On September 7, 2017, Equifax, one of the big 3 consumer credit reporting agencies, announced that sensitive information for 143 million American consumers including names, Social Security numbers, birth dates, addresses and driver's license numbers were stolen by hackers.

In addition, credit card numbers for 209,000 consumers and documents that are used in disputes containing personal information of 182,000 people were stolen. Equifax is only sending direct mail notices to consumers whose credit card numbers or dispute documents were stolen.

Identity thieves can use the stolen data to get credit cards or other lines of credit, use your existing credit cards, open utility accounts, or impersonate you in other ways.

The hackers accessed the various files in Equifax's system from mid-May through July 2017. The company says that it discovered the breach on July 29th and hired a cybersecurity firm to determine what data was stolen. Yet, this breach was not disclosed to consumers until September 7th which allowed the hackers more time to use the stolen data.

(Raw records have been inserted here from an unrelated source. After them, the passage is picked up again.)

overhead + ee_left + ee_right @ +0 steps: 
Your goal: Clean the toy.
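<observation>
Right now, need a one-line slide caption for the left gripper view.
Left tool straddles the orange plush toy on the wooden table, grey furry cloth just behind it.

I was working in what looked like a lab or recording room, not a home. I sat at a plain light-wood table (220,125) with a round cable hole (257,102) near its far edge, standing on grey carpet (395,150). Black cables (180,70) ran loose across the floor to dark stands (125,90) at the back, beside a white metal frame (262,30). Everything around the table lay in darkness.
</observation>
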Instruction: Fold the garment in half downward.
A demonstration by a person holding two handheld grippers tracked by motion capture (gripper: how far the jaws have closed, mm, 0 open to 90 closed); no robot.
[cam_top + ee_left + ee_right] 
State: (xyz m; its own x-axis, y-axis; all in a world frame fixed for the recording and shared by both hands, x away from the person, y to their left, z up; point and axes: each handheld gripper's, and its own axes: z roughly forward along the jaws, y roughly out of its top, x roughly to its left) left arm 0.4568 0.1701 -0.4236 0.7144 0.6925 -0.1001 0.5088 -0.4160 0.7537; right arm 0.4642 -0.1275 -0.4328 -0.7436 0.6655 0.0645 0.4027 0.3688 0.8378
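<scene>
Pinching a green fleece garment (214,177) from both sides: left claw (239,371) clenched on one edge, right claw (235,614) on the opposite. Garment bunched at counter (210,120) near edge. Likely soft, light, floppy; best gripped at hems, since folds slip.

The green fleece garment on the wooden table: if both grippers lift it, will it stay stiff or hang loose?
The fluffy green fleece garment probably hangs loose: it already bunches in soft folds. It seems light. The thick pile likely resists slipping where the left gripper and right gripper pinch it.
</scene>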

Are you affected? There is a high probability that you are, since approximately 45% of the entire U.S. population may be impacted.

Equifax has set up a dedicated website, equifaxsecurity2017.com, with information about the breach. If you really want to know if you are impacted, you can check on this website but you must provide your last name and the last six digits of your Social Security number. There were problems with this initially but it may now be fixed.

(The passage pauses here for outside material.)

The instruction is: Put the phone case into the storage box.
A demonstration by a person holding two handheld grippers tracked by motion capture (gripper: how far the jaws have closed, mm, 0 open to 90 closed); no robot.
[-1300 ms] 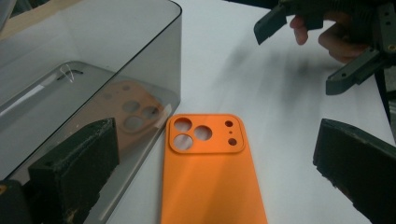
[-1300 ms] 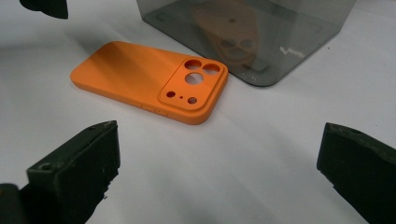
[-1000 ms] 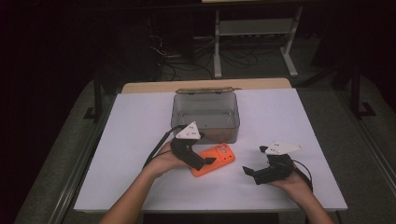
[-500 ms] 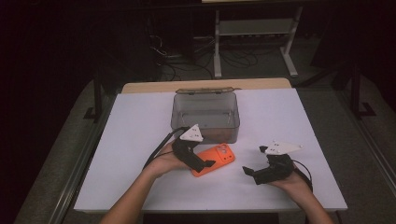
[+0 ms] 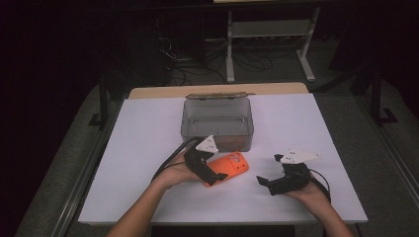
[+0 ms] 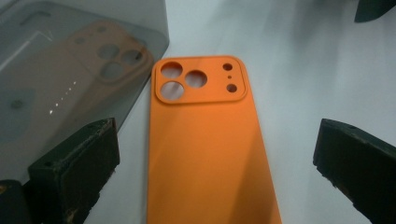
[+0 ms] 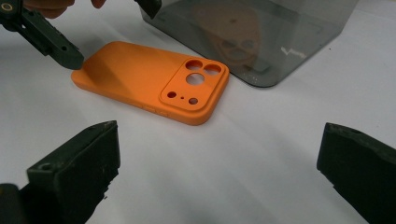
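White table (image 5: 138,148) holds an orange phone case (image 5: 228,167) beside a grey box (image 5: 217,121); left gripper (image 6: 212,154) and right gripper (image 7: 217,158) both gape wide, grasping nothing.

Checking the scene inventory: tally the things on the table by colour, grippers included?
Orange: 1, the phone case
Grey, see-through: 1, the box
Black: 2, the left gripper and the right gripper
Total: 4

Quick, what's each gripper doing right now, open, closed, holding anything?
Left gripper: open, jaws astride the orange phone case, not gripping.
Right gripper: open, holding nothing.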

Equifax is also offering all consumers identity theft protection service for 1 year. You have the option to enroll in Trusted ID Premier which is an Equifax company. Once you provide your last name and the last six digits of your Social Security number, you will receive an enrollment date. You can't sign up before then. Even though the service provides monitoring for all 3 credit reports, it only allows you to lock and receive copies of your Equifax credit report. You will still need to manage your other credit files separately. Experian has added an FAQ to their website to confirm that if you enroll in the free credit file monitoring and identity theft protection they are offering you will not waive your right to take legal action.

What Should You Do?

You should take the following steps whether you are impacted by the breach or not.

Freeze your accounts at all 3 credit bureaus. This is the most effective way to protect yourself from identity theft. Thieves won't be able to establish new credit in your name even if they have your personal information. A freeze has no impact on your existing lines of credit such as your credit cards. It will cost you a small fee which ranges from $3 to $10 per person per bureau to freeze your accounts. If you need to apply for credit, you can "thaw" your account for one creditor for a specific period of time using a personal identification number. Thawing may also cost a fee ranging from free to $10. Here are the instructions for placing a freeze at Experian, TransUnion, and Equifax. You may also want to freeze your report at Innovis, a lesser-known consumer reporting agency.

Place a fraud alert on your credit reports. A fraud alert is not the same thing as a credit freeze. An alert is a notice that warns current and prospective lenders that they must take reasonable steps to verify your identity before granting credit. You only need to request a fraud alert at one of the big 3 credit bureaus as they will inform the other two. You will need to place the alert at Innovis separately. The alert lasts 90-days. When you place or renew the alert, you are allowed to request a free credit report.

Consider signing up for a fraud protection service. These services, for a fee, monitor more than your credit and provide more services than a credit monitoring service.

You need to be proactive in protecting your financial and personal information. No one else can do it for you.